Dataset records:
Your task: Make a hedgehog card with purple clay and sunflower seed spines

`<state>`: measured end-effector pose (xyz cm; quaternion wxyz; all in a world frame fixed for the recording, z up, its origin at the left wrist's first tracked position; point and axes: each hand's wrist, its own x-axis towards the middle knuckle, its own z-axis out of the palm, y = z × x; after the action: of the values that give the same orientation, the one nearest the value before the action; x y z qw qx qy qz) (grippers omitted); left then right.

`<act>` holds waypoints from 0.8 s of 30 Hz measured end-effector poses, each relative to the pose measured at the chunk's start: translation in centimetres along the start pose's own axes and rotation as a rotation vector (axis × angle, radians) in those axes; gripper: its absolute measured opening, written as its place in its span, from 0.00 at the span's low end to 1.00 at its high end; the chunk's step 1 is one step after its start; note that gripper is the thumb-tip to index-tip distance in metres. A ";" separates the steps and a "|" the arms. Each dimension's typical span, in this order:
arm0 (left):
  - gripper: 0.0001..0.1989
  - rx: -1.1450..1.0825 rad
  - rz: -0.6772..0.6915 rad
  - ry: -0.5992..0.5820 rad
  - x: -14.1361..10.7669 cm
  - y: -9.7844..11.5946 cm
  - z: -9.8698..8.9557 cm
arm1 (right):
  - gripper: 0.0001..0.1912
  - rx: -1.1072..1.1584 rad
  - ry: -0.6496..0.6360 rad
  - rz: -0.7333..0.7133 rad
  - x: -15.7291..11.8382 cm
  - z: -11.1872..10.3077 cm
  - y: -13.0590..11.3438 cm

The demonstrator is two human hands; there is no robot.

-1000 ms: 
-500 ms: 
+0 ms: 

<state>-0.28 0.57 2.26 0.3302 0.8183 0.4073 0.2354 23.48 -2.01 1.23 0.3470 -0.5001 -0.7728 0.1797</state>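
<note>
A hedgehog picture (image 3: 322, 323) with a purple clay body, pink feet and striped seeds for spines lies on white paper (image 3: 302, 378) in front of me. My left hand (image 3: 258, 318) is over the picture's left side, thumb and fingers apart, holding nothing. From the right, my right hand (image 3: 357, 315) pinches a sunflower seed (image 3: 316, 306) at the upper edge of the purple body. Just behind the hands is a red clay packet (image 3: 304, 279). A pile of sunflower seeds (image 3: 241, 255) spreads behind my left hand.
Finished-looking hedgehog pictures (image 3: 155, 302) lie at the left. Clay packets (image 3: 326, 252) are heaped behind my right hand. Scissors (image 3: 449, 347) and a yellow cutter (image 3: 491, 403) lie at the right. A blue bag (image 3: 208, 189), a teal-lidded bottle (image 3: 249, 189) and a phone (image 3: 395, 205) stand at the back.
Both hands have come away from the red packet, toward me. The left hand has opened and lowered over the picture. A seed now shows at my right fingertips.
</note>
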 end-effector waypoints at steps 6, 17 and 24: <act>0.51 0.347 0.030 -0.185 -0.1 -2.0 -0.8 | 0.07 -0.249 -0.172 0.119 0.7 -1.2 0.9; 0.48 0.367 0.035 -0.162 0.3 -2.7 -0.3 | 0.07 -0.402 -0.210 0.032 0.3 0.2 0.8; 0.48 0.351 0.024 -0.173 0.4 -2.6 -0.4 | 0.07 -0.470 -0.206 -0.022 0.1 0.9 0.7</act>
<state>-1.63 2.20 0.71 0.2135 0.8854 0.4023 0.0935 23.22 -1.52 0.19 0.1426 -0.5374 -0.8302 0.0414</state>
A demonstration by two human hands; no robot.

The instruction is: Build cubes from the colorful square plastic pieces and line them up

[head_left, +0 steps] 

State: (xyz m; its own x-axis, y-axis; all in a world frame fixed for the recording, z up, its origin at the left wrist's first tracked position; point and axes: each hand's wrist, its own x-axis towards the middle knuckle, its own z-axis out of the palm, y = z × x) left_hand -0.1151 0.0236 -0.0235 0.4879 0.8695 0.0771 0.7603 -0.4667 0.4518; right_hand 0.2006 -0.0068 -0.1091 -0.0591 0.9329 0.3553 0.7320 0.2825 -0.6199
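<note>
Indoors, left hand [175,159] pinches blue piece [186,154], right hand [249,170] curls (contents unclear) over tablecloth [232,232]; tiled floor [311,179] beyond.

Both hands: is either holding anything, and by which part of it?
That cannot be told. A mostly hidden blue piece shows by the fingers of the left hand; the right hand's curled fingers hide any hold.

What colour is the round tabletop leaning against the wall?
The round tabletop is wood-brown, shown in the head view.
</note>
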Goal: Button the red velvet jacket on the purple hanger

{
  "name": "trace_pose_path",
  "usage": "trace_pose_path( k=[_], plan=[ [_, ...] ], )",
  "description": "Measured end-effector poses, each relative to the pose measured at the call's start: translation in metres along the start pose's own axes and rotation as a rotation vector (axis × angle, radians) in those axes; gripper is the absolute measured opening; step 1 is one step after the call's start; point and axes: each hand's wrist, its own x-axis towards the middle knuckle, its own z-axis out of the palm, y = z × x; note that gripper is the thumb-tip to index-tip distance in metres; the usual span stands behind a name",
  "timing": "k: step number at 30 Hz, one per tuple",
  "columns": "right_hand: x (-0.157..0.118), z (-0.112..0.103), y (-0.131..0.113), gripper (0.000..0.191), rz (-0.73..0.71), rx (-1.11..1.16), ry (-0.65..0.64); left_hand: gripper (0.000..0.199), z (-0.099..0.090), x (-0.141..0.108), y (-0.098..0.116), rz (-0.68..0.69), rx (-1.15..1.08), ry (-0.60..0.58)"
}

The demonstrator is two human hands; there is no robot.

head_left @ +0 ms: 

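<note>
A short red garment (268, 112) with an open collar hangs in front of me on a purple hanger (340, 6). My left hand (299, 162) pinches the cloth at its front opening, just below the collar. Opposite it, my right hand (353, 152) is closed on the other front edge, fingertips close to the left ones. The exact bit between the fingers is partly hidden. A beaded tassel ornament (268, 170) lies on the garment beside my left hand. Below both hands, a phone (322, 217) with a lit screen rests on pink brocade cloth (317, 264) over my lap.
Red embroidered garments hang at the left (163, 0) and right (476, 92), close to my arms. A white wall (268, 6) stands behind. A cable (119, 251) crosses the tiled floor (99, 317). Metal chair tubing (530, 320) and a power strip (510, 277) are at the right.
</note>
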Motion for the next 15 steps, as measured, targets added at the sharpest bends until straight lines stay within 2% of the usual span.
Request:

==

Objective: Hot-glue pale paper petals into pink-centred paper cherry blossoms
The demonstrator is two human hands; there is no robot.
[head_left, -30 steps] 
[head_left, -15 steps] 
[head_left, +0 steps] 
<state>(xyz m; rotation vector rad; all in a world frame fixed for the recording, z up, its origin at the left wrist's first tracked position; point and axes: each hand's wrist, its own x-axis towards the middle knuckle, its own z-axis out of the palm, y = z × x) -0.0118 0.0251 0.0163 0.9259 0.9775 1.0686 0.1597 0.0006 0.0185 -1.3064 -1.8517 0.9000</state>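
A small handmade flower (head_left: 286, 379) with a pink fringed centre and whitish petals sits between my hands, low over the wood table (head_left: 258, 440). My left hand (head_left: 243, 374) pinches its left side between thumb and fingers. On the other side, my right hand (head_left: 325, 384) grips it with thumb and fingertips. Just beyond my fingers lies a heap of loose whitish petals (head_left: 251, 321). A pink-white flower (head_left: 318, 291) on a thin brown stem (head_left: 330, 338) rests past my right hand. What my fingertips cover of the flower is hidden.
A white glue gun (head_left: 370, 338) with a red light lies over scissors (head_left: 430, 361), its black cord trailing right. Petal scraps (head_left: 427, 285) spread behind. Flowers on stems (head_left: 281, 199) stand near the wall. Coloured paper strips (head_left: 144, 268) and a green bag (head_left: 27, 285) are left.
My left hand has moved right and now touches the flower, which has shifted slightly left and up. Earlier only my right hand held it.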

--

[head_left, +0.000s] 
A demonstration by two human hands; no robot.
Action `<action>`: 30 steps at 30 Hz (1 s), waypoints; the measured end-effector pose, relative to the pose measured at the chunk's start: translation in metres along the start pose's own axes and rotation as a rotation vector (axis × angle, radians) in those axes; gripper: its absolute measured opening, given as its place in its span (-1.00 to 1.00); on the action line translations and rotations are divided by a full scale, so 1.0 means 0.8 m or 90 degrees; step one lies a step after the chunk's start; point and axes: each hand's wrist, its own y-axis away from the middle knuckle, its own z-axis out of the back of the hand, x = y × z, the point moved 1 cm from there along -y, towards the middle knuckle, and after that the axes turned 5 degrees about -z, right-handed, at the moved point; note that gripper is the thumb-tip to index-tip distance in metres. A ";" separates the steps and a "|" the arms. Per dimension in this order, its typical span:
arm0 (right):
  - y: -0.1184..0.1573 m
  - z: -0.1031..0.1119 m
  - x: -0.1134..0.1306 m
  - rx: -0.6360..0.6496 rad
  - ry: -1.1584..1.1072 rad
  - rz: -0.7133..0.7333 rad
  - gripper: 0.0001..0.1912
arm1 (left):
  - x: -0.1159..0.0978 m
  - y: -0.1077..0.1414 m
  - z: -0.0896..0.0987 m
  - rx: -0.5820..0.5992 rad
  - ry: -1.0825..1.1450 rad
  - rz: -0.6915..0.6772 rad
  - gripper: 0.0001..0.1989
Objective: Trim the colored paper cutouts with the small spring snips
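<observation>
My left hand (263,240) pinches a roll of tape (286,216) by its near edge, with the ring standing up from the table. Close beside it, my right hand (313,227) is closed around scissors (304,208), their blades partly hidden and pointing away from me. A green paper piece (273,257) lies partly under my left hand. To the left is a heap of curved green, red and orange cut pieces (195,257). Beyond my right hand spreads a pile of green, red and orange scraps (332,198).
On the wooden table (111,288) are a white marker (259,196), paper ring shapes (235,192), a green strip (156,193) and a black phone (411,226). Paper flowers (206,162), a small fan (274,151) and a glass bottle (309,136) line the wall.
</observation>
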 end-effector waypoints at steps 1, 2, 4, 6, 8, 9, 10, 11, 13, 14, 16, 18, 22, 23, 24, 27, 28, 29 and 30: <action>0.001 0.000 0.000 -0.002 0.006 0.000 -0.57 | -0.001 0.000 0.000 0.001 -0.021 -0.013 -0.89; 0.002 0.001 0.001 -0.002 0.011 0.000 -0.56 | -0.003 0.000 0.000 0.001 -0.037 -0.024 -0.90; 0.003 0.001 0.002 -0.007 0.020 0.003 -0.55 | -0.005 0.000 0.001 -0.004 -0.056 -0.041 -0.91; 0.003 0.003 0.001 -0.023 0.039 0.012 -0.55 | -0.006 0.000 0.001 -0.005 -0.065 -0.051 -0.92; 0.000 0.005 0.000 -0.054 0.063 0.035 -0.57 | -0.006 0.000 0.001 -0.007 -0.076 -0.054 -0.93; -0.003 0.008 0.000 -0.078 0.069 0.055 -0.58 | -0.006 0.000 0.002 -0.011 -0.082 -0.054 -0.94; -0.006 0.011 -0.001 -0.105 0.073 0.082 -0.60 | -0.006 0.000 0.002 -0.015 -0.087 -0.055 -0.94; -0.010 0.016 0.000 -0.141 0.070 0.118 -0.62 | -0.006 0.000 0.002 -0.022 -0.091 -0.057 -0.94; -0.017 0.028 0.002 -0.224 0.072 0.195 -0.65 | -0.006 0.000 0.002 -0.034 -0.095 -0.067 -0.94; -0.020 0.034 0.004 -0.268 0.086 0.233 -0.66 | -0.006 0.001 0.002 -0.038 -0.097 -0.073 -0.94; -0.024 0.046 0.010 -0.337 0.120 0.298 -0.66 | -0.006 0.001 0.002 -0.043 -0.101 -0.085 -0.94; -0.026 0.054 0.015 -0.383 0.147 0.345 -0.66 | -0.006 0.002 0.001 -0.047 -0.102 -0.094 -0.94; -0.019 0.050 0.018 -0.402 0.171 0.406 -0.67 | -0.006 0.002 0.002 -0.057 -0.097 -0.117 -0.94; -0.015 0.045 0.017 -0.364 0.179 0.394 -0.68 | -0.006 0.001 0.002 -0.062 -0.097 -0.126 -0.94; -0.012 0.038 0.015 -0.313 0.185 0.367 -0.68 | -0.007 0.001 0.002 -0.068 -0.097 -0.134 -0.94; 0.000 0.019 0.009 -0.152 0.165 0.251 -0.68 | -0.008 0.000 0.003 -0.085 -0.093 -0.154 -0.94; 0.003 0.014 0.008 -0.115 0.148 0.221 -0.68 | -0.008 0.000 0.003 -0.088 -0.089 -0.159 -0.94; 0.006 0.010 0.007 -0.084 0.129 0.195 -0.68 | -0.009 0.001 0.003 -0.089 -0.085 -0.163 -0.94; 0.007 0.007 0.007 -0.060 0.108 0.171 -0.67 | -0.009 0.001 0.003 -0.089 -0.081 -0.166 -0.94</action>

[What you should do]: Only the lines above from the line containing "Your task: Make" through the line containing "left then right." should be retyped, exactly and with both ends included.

[Task answer]:
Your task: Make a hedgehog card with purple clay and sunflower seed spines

`<state>`: measured end-effector pose (xyz cm; quaternion wxyz; all in a world frame fixed for the recording, z up, its origin at the left wrist's first tracked position; point and axes: each hand's wrist, its own x-axis towards the middle knuckle, its own z-axis out of the palm, y = z × x; after the action: of the values that give the same orientation, the one nearest the value before the action; x y z qw qx qy qz) (grippers omitted); left then right.

This exercise is now done.